Source data:
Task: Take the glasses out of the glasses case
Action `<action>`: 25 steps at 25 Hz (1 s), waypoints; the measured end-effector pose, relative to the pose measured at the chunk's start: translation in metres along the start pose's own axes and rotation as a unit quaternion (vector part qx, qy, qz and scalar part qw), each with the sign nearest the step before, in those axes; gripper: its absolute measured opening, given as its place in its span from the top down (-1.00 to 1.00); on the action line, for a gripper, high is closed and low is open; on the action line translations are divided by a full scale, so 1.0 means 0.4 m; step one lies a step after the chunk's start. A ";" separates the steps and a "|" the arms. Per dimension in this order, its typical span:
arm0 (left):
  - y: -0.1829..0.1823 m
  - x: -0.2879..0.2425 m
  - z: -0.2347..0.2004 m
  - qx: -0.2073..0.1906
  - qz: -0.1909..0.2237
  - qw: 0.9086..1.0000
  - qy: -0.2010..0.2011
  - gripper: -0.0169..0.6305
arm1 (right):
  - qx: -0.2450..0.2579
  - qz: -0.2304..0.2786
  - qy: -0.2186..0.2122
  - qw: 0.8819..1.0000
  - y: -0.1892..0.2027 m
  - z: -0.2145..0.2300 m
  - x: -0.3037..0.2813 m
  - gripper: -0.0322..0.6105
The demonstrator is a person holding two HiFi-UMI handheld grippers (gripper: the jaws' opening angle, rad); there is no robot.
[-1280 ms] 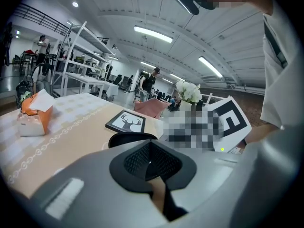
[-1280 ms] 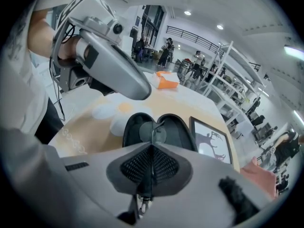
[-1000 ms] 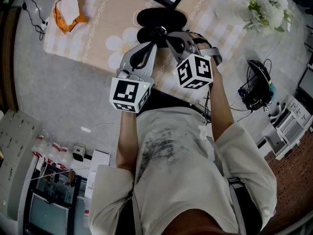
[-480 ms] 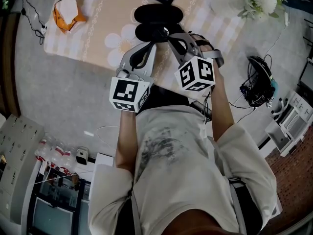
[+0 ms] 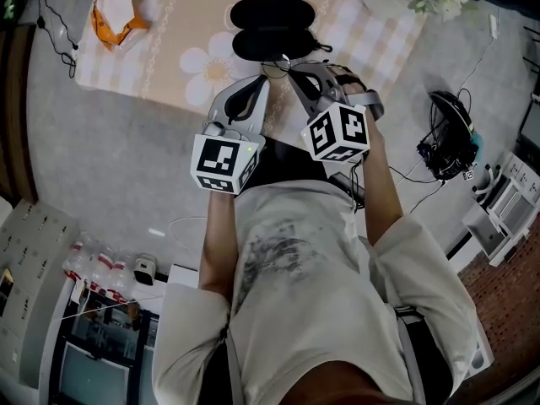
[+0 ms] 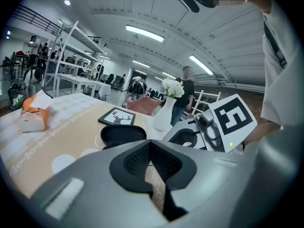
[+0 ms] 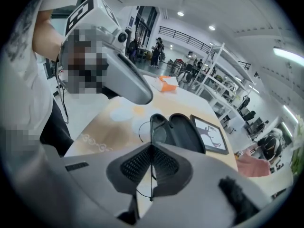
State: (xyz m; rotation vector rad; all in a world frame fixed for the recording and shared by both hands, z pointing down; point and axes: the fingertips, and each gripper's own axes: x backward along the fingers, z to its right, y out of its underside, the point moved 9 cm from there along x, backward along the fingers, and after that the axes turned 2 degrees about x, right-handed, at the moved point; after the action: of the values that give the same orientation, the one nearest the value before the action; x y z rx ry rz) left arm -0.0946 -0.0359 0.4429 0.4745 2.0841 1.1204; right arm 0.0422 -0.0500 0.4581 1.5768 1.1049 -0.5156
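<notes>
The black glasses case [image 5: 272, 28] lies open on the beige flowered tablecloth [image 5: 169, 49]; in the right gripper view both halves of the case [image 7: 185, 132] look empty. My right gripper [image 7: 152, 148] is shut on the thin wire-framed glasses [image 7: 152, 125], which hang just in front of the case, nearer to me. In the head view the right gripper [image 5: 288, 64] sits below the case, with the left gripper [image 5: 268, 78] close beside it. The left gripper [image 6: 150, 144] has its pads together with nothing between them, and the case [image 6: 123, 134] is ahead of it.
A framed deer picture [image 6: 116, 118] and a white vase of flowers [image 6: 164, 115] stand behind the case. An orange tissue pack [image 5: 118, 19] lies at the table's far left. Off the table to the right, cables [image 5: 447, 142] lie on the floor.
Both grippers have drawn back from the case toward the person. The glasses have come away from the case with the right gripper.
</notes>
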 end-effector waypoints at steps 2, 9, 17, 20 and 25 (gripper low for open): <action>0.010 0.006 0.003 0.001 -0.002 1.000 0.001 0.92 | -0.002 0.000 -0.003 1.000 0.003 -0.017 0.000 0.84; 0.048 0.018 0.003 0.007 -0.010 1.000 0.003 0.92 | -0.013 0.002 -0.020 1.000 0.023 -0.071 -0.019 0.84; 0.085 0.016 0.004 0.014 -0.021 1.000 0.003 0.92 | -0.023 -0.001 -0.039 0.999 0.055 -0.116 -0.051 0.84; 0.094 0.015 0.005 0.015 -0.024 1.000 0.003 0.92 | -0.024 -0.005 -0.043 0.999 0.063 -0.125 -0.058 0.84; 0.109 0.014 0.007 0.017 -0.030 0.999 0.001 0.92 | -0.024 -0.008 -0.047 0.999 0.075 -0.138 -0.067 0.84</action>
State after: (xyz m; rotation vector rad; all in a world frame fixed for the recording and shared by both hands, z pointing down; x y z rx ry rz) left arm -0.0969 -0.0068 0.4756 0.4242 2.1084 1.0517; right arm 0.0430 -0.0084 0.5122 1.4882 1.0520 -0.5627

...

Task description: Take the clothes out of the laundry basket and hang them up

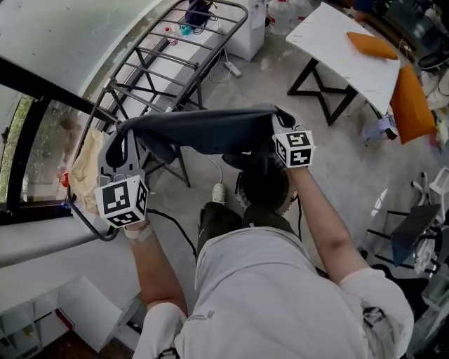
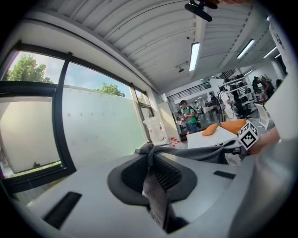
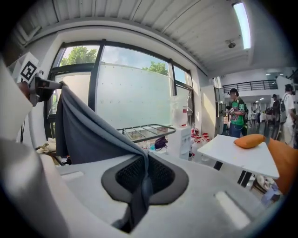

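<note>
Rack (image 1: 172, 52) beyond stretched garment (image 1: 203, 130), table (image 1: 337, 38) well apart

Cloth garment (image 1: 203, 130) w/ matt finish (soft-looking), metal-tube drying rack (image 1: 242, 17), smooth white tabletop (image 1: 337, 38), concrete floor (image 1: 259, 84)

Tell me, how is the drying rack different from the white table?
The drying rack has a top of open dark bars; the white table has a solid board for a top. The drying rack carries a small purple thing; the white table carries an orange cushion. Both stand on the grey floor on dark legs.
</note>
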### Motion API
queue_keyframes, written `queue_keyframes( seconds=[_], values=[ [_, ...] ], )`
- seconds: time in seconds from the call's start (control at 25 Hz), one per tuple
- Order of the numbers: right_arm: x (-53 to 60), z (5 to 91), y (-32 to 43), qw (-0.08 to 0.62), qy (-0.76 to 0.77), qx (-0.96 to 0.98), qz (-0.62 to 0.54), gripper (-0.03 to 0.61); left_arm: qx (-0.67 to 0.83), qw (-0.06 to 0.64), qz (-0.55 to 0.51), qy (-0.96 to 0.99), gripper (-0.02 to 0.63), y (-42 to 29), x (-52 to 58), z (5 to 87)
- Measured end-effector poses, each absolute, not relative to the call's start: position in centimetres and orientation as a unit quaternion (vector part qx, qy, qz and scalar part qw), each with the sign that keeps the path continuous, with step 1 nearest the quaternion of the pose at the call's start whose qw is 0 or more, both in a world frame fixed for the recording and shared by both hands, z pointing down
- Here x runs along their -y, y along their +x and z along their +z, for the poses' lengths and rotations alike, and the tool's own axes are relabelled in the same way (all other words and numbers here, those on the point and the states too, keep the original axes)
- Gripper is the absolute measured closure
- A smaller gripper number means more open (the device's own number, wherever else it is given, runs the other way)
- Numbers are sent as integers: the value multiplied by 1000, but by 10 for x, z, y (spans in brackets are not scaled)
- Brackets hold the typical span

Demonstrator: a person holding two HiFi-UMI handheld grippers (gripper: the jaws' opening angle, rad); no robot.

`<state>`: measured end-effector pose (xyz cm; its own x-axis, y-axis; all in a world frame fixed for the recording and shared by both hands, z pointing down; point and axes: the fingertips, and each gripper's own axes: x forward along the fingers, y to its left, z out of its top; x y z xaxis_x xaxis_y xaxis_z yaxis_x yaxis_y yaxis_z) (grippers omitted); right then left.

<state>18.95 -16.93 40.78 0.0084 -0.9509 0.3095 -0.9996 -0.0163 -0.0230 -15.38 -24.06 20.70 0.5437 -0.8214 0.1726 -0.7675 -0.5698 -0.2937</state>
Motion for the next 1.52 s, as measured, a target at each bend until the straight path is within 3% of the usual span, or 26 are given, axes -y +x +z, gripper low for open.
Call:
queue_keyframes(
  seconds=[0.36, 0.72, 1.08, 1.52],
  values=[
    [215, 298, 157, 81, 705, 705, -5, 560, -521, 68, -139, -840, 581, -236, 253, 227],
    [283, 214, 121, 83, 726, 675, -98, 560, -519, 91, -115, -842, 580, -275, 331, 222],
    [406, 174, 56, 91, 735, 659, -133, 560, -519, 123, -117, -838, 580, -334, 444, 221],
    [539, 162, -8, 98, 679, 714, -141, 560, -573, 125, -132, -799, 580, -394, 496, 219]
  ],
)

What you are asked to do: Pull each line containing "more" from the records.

Task answer:
- Measured end-effector poses, each absolute, not relative to the call's start: position in centimetres and orientation as a unit quaternion (vector part qx, qy, qz and scalar part qw), each with the sign that keeps the path continuous, with step 1 nearest the quaternion of the pose at the call's start whose qw is 0 or more, both in a world frame fixed for the recording and shared by both hands, z pointing down
- A smaller gripper number means more open (the device's own number, wherever else it is given, runs the other way)

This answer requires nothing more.